VI.2.1.1. Restrictions apportées au modèle de l'impression sémantique

Il nous faut toutefois souligner quelques restrictions qui préviennent contre un emploi trop confiant du différenciateur sémantique comme mesure de la signification.

La seconde restriction ressort d'une expérience de DICKEN (1957) 122. Celui-ci ne trouve pas l'effet de généralisation lorsque les termes critiques sont une paire de mots définie, non plus par la communauté de leurs réponses associatives libres, mais par la congruence de leurs réponses sur le différenciateur sémantique (faible score D) : ce qui semble prouver que cette dernière estimation est relativement indépendante de la première, et suggère que les réponses au différenciateur sémantique ne sont pas un échantillonnage "représentatif" de la signification connotative du mot et par suite constituent un indice peu sûr de l'impression sémantique elle-même.

Enfin nous pouvons citer les recherches de SOLLEY et MESSICK (1957) 123, qui s'attaquent au problème difficile de la relation entre impression sémantique et référence cognitive, posé mais non approfondi par OSGOOD. Ces auteurs construisent artificiellement la structure statistique de la référence cognitive d'un mot et comparent le codage de l'impression s'y rapportant selon qu'il est fait par la technique d'association libre ou par celle du différenciateur sémantique. Leurs résultats suggèrent que ce qui, de l'impression sémantique, est codé par le différenciateur sémantique d'OSGOOD n'a qu'un rapport incertain aux caractéristiques objectives du référent ou, en d'autres termes, ne se rattache qu'à une référence cognitive partielle au signifié, mais non à une référence exhaustive.

En conclusion, nous adoptons le point de vue de François JODELET (1973) 124 qui nous rappelle que l'utilisation du "différenciateur sémantique" doit être restreinte dans tous les cas par le principe énoncé au début de l'exposé : "la signification dont il s'agit, celle qu'on différencie, n'est que la signification connotative, codage de l'impression sémantique, en une liaison associative verbale. Quant à l'impression sémantique, elle est un aspect partiel ou un moment du processus de signification et consiste très précisément en l'impact, sur le système de représentations pratico-émotionnelles d'un sujet, du processus symbolique par lequel un signifiant est mis en rapport avec un signifié".

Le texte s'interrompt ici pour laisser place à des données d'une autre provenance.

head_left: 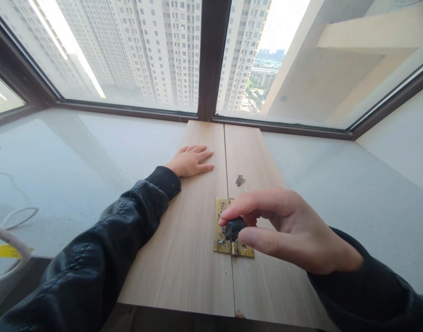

En s'appuyant sur ce qui précède, nous avons élaboré un modèle de différenciateur sémantique qui propose un choix de 5 (cinq) réponses associatives disposées sur vingt deux (22) échelles métriques et notées de (1) à (5) afin d'évaluer la représentation des sujets congolais sur le phénomène du handicap.

Notes
122.

DICKEN C.G. : Connotative meaning as a determinant of stimulus generalization, Unpubl, doctoral dissert., Univ; of Minnesota, 1957.

123.

SOLLEY C.M., MESSIK S.J. : Probability, learning, the Statistical structure of concepts and the measurement of meaning, Amer. J. Psychology, 1957, 70, pp. 161-173.

124.

JODELET F. : L'Association verbale in : Traité de Psychologie Expérimentale ; Tome VIII ; PUF ; Paris ; 1973 ; p. 127.